Even with the current index (stream name to current position) there is a fairly large problem as it gets large. With 5m+ streams you will start seeing large pauses from the serializing out the dictionary. At around 50m your process will blow up due to 1gb object size limit in CLR
Similar to the index issue is that with a dictionary of all keys being stored in memory and taking large numbers of writes per second it is quite likely you will run out of memory if people are using small streams (say I have 10000 sensors and I do a stream every 5 seconds for their data to partition). Performance will also drastically decrease as you use more memory due to GC.

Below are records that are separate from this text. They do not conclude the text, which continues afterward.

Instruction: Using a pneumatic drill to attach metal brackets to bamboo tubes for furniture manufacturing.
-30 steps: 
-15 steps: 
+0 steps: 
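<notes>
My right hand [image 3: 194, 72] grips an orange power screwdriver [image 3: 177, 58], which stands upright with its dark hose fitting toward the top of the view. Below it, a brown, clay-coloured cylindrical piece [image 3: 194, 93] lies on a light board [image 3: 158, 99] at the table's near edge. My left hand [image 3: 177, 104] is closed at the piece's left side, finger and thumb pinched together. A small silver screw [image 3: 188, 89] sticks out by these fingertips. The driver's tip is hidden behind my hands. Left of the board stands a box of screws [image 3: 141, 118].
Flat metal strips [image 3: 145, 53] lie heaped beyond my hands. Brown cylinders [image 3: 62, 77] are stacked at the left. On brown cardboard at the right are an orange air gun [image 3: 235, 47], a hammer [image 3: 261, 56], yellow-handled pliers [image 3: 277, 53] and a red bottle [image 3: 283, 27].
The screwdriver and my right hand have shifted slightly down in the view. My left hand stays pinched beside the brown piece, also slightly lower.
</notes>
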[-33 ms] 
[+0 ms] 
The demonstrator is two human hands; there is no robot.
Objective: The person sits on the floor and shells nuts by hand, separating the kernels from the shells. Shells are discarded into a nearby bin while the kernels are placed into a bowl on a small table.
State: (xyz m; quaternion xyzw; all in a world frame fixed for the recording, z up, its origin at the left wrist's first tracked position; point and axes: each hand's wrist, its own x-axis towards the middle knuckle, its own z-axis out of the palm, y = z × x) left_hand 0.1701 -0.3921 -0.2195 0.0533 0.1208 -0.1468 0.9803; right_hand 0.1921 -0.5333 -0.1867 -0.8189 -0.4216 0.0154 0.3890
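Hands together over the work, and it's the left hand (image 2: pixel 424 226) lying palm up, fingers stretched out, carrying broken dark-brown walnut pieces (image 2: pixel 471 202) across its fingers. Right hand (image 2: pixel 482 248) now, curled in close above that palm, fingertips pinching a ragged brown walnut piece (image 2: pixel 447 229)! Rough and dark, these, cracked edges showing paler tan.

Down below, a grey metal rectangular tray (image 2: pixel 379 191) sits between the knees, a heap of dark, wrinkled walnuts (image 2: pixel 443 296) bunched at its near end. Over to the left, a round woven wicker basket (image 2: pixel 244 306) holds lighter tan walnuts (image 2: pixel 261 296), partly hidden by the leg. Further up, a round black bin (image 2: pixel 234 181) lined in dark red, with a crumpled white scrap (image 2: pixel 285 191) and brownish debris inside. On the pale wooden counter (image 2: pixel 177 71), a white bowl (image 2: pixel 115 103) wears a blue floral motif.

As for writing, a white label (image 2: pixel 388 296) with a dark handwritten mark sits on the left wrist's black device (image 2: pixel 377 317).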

A more sinister problem is the scavenge / compaction. It stops the writer. When I have 100mb of events this may be a short pause. When I have 50gb of events this pause may very well turn into minutes. 
There is also the problem of needing N * N/? disk space in order to do a scavenge (you need both files on disk). With write speeds of 10MB/second it obviously wouldn't take long to make these kinds of huge files especially in a day where we consider a few TB to be small. The general way of handling this is the file gets broken into chunks then each chunk can be scavenged independently (while still allowing reads off it). Chunks can for instance be combined as well as they get smaller (or empty). 
Another point to bring up is someone wanting to write N events together in a transactional fashion to a stream. This sounds like a trivial addition but its less than trivial to implement (especially with some of the other things discussed here). As was mentioned in a previous thread a transaction starts by definition when there is more than one thing to do. 
There are decades worth of previous art in this space. It might be worth some time looking through it. LSM trees are a good starting point as is some of the older material on various ways of implementing transaction logs.
Playing with Greg's event store is something that has been on my list for a long time.

What is your experience with implementing an event store?